Task requirements. Each line in the entries below that holds the string "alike" must be copied.
(Task input begins)
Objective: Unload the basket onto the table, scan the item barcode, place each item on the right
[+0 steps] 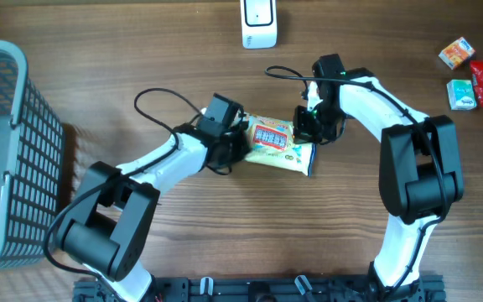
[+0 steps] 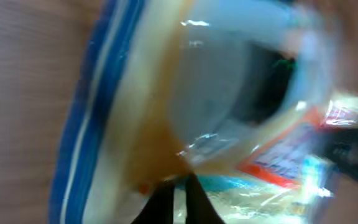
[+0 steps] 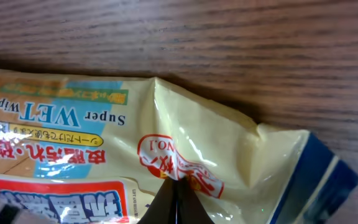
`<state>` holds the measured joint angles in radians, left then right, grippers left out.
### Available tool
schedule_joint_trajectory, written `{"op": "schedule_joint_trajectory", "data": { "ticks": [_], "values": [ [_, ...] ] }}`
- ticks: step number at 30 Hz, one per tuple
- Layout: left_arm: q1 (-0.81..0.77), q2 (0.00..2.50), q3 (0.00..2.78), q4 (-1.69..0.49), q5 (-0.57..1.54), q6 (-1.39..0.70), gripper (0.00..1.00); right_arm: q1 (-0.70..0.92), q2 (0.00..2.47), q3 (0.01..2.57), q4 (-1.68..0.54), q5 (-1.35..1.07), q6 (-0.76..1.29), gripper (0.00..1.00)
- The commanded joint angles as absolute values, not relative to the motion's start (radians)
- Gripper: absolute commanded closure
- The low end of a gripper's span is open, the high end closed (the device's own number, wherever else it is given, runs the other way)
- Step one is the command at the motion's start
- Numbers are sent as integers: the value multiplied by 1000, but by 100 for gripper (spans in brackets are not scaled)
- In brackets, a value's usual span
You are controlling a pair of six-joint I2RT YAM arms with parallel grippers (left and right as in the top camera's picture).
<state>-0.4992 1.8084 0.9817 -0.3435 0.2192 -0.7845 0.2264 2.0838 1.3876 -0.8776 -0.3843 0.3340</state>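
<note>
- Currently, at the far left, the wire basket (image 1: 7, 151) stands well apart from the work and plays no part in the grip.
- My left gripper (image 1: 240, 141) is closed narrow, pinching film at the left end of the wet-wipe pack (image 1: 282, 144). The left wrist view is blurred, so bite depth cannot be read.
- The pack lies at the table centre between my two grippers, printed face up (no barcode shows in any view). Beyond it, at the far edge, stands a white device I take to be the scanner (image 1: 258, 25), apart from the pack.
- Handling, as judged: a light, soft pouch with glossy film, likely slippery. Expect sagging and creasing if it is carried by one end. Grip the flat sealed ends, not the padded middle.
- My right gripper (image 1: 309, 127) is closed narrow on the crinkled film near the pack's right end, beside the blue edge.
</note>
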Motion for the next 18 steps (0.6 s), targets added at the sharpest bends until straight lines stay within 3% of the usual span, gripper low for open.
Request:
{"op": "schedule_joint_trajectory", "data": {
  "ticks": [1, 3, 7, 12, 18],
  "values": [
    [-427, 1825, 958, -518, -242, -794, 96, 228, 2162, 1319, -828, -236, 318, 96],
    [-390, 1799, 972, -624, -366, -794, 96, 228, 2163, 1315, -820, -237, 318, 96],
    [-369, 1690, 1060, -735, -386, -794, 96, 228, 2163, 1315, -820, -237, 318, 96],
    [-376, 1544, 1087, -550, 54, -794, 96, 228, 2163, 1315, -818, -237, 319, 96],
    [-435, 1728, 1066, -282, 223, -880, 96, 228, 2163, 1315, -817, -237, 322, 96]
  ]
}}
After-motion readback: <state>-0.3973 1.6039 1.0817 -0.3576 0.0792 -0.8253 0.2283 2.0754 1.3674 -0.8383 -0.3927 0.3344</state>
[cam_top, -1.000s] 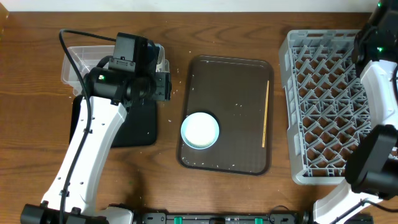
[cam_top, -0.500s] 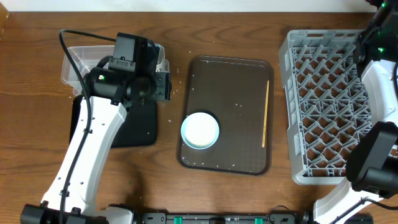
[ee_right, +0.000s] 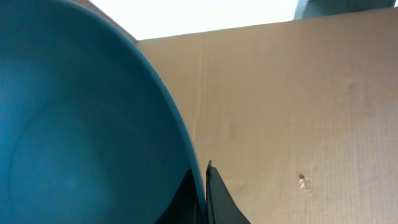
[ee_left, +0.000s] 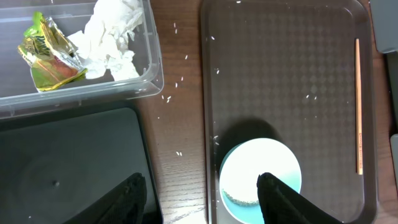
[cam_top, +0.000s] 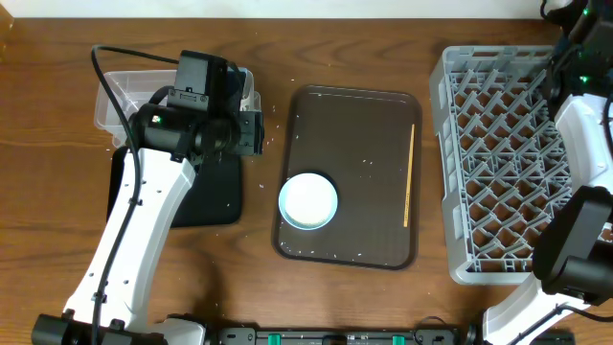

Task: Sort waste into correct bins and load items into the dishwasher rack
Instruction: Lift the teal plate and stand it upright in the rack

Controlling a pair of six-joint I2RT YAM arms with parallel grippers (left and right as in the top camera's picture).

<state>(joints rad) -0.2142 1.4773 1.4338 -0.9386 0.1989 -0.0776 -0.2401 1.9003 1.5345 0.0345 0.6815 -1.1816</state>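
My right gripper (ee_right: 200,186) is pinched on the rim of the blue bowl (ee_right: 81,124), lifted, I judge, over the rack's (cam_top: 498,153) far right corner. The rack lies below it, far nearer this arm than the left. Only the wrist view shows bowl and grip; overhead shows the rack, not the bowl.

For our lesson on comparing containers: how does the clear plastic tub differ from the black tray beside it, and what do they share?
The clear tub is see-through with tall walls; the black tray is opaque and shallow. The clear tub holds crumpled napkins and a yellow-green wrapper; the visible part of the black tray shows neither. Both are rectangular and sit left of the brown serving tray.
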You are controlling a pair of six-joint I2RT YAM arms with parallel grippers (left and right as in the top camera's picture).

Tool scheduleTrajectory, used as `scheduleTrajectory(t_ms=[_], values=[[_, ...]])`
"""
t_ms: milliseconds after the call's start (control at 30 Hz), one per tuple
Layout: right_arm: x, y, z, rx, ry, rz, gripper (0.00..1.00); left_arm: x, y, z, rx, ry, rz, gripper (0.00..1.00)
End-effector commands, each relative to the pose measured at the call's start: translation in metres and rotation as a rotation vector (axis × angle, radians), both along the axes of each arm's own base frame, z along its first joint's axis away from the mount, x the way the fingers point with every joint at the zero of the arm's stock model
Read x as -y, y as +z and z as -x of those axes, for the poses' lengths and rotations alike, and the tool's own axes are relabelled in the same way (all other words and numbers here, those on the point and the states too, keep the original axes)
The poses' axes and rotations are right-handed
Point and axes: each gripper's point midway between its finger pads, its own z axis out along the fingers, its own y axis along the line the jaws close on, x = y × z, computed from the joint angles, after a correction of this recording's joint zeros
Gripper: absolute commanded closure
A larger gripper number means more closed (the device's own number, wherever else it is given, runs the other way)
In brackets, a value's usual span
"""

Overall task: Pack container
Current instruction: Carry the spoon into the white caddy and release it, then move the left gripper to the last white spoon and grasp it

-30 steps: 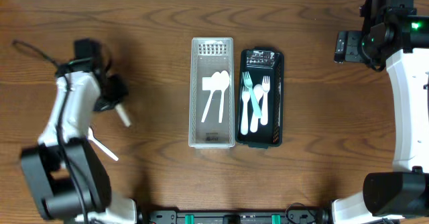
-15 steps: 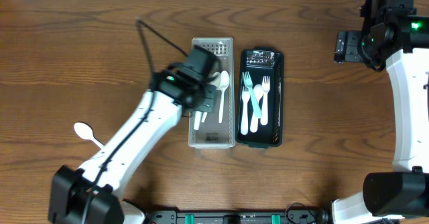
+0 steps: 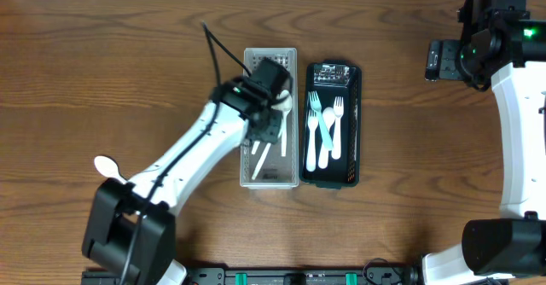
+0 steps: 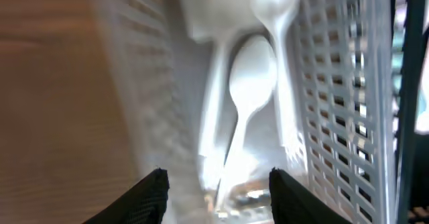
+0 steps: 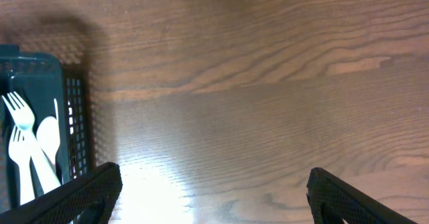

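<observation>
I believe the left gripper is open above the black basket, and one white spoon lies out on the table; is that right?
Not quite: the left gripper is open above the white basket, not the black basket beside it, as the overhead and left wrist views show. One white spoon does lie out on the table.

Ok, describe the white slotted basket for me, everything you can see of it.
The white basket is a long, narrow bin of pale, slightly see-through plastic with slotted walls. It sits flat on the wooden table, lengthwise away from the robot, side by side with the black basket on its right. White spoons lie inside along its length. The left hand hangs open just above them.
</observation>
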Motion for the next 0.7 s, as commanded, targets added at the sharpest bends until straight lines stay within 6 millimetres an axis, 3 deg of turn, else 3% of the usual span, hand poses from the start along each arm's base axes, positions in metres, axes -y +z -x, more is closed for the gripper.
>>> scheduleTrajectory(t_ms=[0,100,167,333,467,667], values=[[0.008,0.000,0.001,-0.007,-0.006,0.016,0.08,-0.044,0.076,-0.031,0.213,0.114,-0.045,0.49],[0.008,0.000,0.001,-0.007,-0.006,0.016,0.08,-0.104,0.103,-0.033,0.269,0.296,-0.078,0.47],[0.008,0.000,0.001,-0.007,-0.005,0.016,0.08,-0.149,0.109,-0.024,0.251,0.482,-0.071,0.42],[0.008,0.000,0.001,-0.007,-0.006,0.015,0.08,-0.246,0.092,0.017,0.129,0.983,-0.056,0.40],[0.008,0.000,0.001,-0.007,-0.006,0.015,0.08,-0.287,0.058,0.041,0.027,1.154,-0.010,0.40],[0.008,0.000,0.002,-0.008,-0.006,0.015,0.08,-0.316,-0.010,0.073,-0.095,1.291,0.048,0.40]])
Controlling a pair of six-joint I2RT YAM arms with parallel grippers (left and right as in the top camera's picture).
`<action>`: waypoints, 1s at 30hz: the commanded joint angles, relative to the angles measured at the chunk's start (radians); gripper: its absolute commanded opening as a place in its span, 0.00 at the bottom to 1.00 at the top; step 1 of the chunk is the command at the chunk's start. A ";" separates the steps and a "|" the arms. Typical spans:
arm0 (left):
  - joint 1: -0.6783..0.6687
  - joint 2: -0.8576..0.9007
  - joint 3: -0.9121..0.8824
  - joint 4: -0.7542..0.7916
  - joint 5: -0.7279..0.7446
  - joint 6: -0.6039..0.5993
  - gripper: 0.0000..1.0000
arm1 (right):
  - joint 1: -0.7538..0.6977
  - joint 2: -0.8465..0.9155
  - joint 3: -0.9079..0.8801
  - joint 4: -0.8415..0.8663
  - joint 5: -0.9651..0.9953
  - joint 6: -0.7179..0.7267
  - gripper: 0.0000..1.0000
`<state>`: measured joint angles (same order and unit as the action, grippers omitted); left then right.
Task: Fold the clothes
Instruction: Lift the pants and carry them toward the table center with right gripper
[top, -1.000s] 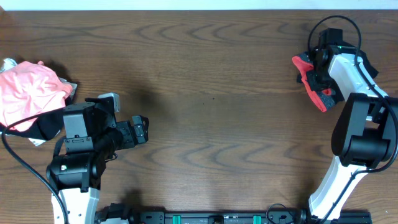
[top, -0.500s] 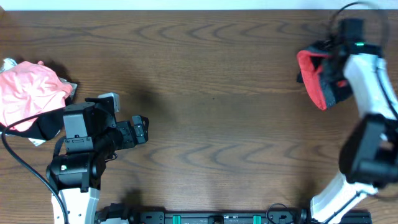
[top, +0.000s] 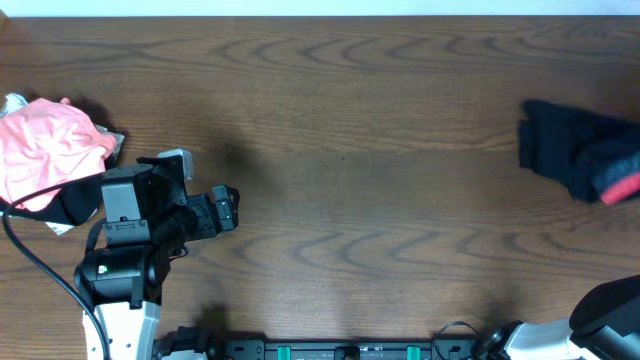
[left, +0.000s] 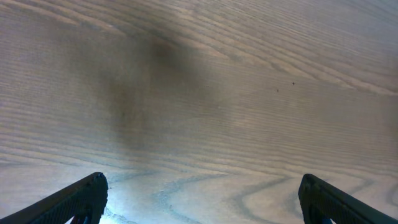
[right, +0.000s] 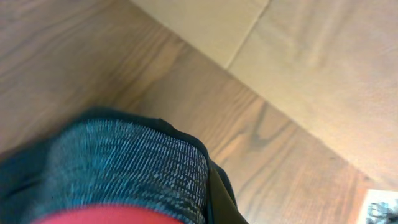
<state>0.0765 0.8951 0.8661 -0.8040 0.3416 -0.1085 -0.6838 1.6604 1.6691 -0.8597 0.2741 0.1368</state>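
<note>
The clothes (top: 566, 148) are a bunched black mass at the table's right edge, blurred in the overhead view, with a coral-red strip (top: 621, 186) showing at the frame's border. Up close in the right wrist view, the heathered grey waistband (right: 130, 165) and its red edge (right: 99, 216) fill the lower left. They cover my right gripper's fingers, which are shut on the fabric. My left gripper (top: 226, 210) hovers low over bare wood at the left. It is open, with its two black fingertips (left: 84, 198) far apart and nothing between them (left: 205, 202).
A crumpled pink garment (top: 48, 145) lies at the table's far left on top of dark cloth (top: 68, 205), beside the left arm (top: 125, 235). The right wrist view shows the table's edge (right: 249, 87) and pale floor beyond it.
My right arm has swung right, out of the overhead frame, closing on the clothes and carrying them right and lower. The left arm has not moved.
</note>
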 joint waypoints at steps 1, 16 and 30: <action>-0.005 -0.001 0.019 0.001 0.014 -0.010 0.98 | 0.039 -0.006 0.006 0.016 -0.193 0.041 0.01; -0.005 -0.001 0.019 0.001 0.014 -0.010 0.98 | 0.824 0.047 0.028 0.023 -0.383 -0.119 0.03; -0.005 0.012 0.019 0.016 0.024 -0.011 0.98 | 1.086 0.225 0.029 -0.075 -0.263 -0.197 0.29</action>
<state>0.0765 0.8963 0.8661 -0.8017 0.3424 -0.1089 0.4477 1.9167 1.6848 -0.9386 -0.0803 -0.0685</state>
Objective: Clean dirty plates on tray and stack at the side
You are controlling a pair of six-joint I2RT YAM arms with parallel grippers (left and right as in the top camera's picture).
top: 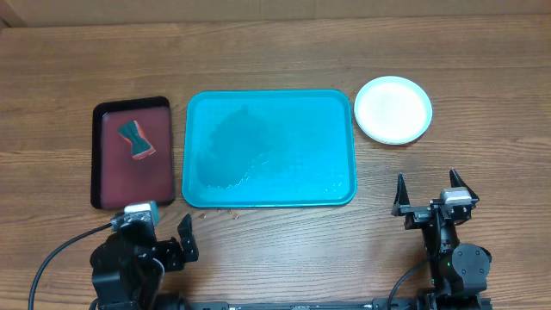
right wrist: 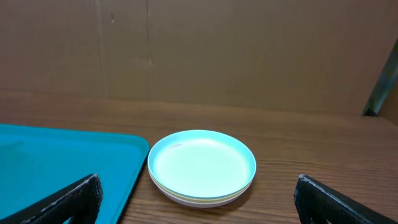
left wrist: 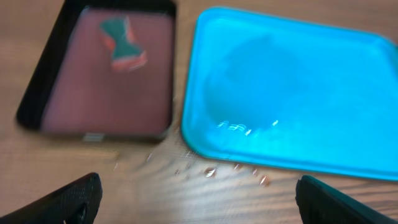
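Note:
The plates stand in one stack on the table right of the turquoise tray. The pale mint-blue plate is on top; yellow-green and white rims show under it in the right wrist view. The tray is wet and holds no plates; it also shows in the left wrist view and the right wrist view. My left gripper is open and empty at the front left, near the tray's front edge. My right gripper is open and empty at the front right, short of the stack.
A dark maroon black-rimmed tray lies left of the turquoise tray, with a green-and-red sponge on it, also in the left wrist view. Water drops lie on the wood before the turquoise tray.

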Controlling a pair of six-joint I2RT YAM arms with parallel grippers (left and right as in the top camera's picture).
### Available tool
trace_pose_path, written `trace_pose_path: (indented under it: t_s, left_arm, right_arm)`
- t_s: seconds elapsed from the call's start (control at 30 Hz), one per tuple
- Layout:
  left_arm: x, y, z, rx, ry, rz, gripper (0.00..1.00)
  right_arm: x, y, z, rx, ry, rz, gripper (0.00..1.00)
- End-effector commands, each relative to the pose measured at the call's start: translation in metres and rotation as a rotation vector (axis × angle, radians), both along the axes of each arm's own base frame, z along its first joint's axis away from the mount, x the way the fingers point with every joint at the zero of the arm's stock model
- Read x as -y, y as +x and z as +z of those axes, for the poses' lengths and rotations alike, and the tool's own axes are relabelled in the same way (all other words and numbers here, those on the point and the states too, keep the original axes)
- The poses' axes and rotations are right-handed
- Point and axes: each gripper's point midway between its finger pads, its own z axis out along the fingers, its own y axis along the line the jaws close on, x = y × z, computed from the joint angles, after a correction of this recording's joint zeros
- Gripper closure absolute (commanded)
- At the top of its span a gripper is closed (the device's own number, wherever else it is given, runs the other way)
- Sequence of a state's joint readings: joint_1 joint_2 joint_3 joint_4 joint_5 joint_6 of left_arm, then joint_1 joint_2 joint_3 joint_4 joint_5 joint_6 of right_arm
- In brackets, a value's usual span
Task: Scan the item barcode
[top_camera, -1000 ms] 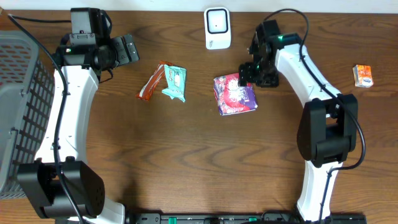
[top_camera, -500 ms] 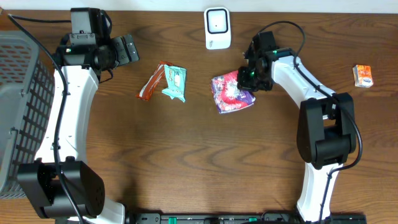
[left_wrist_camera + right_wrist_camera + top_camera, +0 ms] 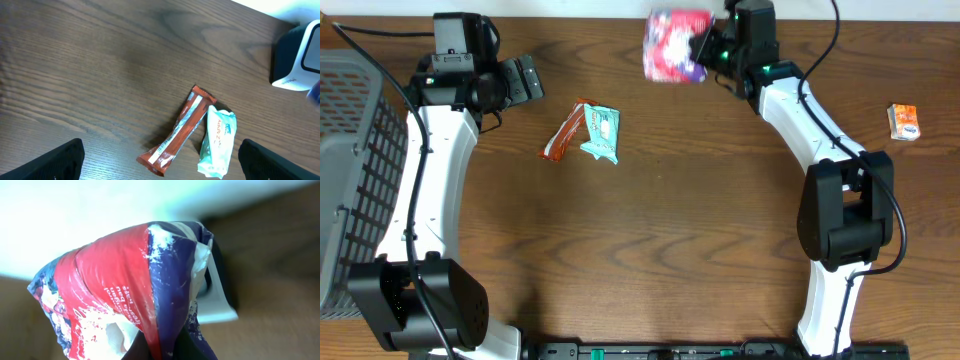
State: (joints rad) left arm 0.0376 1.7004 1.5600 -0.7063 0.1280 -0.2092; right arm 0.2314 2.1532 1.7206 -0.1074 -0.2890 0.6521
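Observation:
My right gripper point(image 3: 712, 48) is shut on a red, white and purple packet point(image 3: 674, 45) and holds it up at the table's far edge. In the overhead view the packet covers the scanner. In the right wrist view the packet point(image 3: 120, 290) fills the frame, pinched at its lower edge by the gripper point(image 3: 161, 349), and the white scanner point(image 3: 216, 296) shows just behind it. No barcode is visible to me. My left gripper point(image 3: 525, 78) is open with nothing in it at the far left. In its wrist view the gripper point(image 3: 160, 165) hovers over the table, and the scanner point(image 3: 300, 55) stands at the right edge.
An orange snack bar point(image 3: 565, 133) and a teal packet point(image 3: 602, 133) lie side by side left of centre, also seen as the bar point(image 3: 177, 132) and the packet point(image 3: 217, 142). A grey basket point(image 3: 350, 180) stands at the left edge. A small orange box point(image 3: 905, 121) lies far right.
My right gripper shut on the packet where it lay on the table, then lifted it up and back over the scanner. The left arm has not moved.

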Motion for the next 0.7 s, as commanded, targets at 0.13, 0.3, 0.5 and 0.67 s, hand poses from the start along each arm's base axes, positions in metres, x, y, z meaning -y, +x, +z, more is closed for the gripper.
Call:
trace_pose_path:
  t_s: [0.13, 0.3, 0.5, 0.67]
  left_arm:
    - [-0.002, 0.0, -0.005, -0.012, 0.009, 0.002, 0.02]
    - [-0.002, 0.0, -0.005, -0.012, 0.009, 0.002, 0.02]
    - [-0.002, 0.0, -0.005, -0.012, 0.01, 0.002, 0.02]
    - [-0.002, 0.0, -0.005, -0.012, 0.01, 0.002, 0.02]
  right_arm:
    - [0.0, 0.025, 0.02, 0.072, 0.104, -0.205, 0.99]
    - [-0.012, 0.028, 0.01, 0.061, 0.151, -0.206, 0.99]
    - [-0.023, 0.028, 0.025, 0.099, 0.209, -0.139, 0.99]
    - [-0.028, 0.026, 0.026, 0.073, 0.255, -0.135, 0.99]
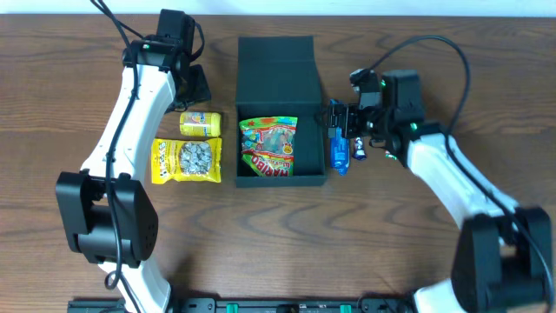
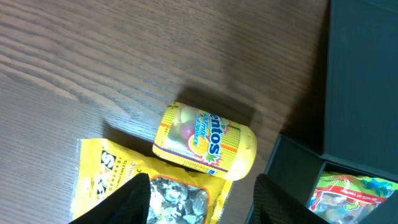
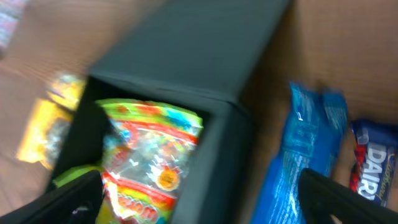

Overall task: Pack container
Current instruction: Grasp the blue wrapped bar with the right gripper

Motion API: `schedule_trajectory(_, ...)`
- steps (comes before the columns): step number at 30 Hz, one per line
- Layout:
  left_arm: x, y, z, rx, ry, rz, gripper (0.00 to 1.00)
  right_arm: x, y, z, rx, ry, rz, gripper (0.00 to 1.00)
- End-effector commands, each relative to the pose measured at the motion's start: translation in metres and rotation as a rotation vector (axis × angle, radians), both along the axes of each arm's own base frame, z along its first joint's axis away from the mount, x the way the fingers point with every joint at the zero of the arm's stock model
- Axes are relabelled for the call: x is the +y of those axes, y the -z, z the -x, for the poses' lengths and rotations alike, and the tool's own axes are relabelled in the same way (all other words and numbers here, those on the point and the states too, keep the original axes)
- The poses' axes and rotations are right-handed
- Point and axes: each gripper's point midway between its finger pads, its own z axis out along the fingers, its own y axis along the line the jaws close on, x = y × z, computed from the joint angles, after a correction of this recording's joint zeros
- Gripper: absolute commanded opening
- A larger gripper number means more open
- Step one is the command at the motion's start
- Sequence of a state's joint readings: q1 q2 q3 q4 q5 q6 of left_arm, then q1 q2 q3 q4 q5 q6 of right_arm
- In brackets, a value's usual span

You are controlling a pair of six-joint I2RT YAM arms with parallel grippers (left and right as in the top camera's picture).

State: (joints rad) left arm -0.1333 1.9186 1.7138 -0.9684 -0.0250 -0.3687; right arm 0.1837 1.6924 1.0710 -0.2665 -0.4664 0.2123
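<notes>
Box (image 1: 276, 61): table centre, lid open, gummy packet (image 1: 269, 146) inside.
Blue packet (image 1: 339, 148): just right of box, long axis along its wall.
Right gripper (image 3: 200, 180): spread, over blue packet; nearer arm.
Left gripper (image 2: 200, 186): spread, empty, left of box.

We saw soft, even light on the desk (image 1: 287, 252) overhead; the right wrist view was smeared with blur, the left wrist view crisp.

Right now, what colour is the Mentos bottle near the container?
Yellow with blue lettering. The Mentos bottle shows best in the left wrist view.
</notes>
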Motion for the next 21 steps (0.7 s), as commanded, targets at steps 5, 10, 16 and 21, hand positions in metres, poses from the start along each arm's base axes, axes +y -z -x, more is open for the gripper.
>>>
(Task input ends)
Exercise response.
Read x as -y, y as +z and z as -x of those axes, for the poses' lengths and rotations alike, and the tool's own axes are relabelled in the same way (all other words and numbers here, those on the point and the states too, keep the original axes)
- Read x as -y, y as +x and z as +z of those axes, for the poses' lengths and rotations alike, and the tool's own axes are relabelled in the same way (all other words and numbers here, those on the point and the states too, keep the original axes)
- Axes are relabelled for the call: x is the +y of those axes, y the -z, z the -x, for the poses' lengths and rotations alike, and the tool's own axes are relabelled in the same way (all other words and numbers here, those on the point and the states too, keep the original axes)

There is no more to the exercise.